We studied the molecular evolution of animal and fungal cyclins belonging to the A, B, D and E families. Phylogenetic trees for cyclin protein sequences were constructed, the fixation rates of amino acid replacements were estimated, sets of atypical amino acid replacements, the hallmark features of these cyclins, were identified. We also analyzed the relationship between the molecular evolutionary features of distinct cyclin regions and their structural characteristics in the protein globule.
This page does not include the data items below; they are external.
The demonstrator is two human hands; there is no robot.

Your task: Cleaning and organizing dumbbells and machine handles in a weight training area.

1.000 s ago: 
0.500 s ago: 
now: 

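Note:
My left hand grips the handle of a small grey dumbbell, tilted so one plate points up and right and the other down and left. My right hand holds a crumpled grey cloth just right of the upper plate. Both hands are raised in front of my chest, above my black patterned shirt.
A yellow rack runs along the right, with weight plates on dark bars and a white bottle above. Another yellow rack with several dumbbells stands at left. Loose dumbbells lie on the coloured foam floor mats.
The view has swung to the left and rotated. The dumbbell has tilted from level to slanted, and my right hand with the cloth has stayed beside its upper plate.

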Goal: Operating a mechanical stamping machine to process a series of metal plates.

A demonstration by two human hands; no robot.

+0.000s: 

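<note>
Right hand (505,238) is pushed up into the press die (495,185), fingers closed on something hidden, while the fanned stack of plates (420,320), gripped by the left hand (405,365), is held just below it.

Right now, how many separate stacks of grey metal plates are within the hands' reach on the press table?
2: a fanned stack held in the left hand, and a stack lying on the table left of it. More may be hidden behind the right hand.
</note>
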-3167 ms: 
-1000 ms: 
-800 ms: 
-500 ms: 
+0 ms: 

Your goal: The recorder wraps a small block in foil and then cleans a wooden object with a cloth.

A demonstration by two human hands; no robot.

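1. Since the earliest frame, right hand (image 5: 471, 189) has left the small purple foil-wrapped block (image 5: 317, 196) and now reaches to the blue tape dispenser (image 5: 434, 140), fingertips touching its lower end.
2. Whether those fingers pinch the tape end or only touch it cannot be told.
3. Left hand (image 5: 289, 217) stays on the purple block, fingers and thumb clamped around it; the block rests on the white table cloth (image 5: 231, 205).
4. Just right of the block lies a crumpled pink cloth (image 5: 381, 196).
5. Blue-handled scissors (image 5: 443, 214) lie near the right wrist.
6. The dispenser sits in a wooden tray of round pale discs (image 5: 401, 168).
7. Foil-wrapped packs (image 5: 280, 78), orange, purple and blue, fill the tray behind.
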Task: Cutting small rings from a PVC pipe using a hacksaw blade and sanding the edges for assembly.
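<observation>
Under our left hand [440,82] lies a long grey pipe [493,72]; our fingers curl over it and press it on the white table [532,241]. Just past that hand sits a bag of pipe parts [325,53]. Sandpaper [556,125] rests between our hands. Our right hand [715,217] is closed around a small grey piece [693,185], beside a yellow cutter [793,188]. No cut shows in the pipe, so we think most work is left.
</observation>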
The salient findings were: (1) atypical amino acid replacements were due to aromorphic changes in vertebrates and to gene duplication in animals and fungi during evolution, this was consistent with the model for increasing complexity of multicellular life through changes in habitat, emergence of novel and diversification of old functions in duplicated multifunctional genes; (2) evolutionary flexibility of cyclin functions may be provided by consequential reorganization of surface and subsurface regions remote from CDK interaction sites in animal and fungal cyclins, also by functional differentiation of paralogous cyclins (including CDK binding sites) formed in animal evolution. Cyclin reorganization rates during evolution might have been considerably affected by ecology and physiology of animal and fungi.

Integrating facts and considerations, it may be concluded that the functional roles of cyclins remained interrelated through time at all levels from the molecule-cell-whole organism.